As a proud New Mexican, I’m stoked that we are able to offer this supported ride free to Outside+ members on August 28. Sure, you’re welcome to register for the event on its own as hundreds of folks have. But why not sign up for Outside+ to get all of our content, two magazine subscriptions, gear discounts, and an entry into Enchanted Circle?
Is this a sales pitch? Heck yes, it is. And I am happily drinking my own Kool-Aid here. I just went and rode the course with my friends Tim Erwin and Josh Johnson, and you can see the short video we made below for a visual taste of the area.
New Mexico is somewhat unique in the world for its blend of cultures, with deep Native and Hispanic roots mixing with Americans of various backgrounds. Also, the food is supreme. (Yes, I am biased!) Huevos rancheros drenched in red chile, and mopped up with a honey-soaked sopaipilla? Divine.

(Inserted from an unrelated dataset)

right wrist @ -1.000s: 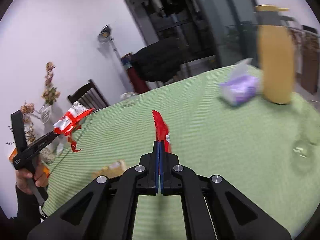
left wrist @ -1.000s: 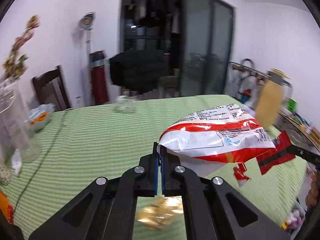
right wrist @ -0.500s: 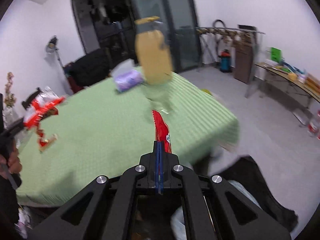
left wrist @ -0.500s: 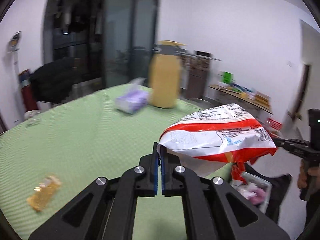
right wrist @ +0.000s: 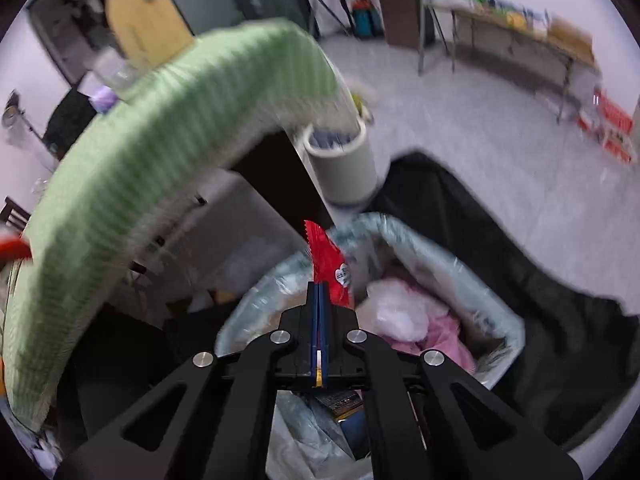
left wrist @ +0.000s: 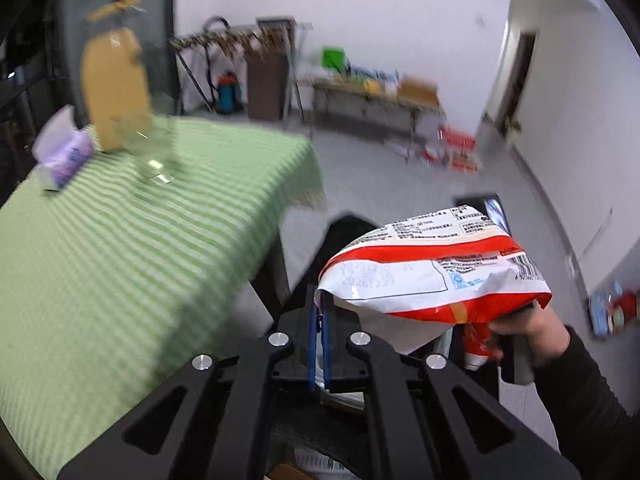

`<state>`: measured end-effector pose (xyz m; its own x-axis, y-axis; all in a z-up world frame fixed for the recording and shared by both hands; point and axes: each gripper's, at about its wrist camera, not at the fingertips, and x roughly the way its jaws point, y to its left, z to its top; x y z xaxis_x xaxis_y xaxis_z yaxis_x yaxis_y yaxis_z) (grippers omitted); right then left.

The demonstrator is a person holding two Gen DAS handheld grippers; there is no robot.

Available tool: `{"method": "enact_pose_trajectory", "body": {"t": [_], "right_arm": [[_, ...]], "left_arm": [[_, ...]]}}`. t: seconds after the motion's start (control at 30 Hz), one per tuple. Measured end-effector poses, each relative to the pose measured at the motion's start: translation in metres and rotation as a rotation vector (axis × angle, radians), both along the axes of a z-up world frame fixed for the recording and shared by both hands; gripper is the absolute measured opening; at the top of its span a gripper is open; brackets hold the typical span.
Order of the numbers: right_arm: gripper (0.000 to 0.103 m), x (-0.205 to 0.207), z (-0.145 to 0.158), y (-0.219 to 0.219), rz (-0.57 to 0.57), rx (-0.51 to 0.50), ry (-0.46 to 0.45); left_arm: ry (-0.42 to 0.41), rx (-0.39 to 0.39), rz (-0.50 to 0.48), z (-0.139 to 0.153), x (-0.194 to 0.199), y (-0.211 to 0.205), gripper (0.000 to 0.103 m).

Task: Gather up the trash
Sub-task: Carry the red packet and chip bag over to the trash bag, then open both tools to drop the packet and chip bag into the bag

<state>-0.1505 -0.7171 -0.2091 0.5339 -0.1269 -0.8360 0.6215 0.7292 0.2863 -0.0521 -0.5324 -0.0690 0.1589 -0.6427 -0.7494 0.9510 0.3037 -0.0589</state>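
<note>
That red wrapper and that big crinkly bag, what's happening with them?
A person is tidying up rubbish with a gripper in each hand. The left gripper is shut on the edge of a big red and white snack bag. The right gripper is shut on a small red wrapper, held right over the lined trash bin, which already has rubbish in it. Neither piece has been dropped yet. The green table is beside them.

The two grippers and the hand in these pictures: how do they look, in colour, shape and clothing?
Both the left gripper and the right gripper are matte black, with flat angular arms that have long cut-out slots and round silver bolt heads. Their narrow fingers carry blue pads. The hand seen in the left wrist view comes out of a long dark sleeve.
</note>
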Motion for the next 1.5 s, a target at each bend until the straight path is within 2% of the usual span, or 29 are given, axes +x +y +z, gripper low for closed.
{"method": "enact_pose_trajectory", "body": {"t": [0.13,0.2,0.37,0.43,0.5,0.6,0.77,0.97,1.03,1.07,1.13,1.17,1.2,1.27,1.33,1.43,1.5], "right_arm": [[0.001,0.009,-0.048,-0.011,-0.040,0.078,0.072],[0.001,0.015,-0.068,-0.013,-0.047,0.145,0.065],[0.002,0.016,-0.071,-0.012,-0.065,0.155,0.047],[0.007,0.009,-0.059,-0.017,-0.090,0.132,0.057],[0.025,-0.008,-0.039,-0.021,-0.119,0.087,0.045],[0.034,-0.038,-0.011,-0.031,-0.170,0.032,0.002],[0.035,-0.082,0.013,-0.041,-0.237,0.004,-0.041],[0.035,-0.101,0.025,-0.034,-0.261,-0.011,-0.067],[0.035,-0.097,0.025,-0.030,-0.253,-0.014,-0.074],[0.035,-0.097,0.026,-0.028,-0.251,-0.016,-0.078],[0.035,-0.095,0.028,-0.023,-0.239,-0.024,-0.078],[0.036,-0.095,0.030,-0.022,-0.236,-0.030,-0.076],[0.038,-0.093,0.031,-0.020,-0.232,-0.038,-0.071],[0.038,-0.090,0.033,-0.018,-0.226,-0.047,-0.070],[0.039,-0.087,0.039,-0.015,-0.221,-0.057,-0.077],[0.039,-0.081,0.049,-0.008,-0.206,-0.088,-0.075],[0.040,-0.076,0.058,-0.003,-0.198,-0.108,-0.079]], "left_arm": [[-0.007,0.131,-0.011,-0.045,-0.010,-0.031,0.000],[-0.004,0.177,-0.007,-0.061,-0.005,-0.038,0.000],[0.017,0.232,0.040,-0.089,0.011,-0.046,0.000],[0.021,0.241,0.041,-0.096,0.013,-0.047,0.000],[0.020,0.254,0.022,-0.102,0.009,-0.048,0.000],[0.010,0.257,-0.031,-0.106,-0.007,-0.051,0.000],[-0.052,0.328,-0.103,-0.131,-0.034,-0.074,0.000],[-0.077,0.418,-0.096,-0.173,-0.052,-0.113,0.004],[-0.046,0.443,-0.064,-0.187,-0.050,-0.123,0.025],[0.001,0.448,-0.052,-0.192,-0.047,-0.126,0.029],[0.071,0.454,-0.054,-0.193,-0.044,-0.123,0.054],[0.097,0.453,-0.063,-0.193,-0.043,-0.120,0.059],[0.102,0.449,-0.078,-0.191,-0.043,-0.116,0.063],[0.078,0.436,-0.099,-0.185,-0.044,-0.106,0.064],[0.059,0.412,-0.109,-0.176,-0.043,-0.099,0.072],[0.034,0.356,-0.070,-0.153,-0.037,-0.094,0.073],[0.046,0.277,-0.011,-0.125,-0.027,-0.091,0.073]]}}
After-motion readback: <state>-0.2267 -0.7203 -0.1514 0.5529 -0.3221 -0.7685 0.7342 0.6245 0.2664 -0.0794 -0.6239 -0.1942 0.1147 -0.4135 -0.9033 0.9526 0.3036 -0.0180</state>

Similarly, the riding here is special. The Enchanted Circle loops around the Sangre de Cristo mountains, circumnavigating Wheeler Peak, the highest point in the state. For our ride, a police-escorted descent from Red River into the village of Questa is followed by a cascade of rollers into the historic community of Taos, then the climb up Palo Flechado is rewarded with a slaloming descent into the high valley of Angel Fire. One more climb up to the 9,820ft Bobcat Pass and then it’s just a freewheeling joyride down to the post-ride fiesta with live music, food, and beer from Red River Brewery.
The route is almost entirely rural, passing through Carson National Forest and near the historic Taos Pueblo, a UNESCO World Heritage site and the oldest continuously inhabited community in the United States. The smooth adobe construction of the Taos Pueblo inspires much of the modern day New Mexican architecture.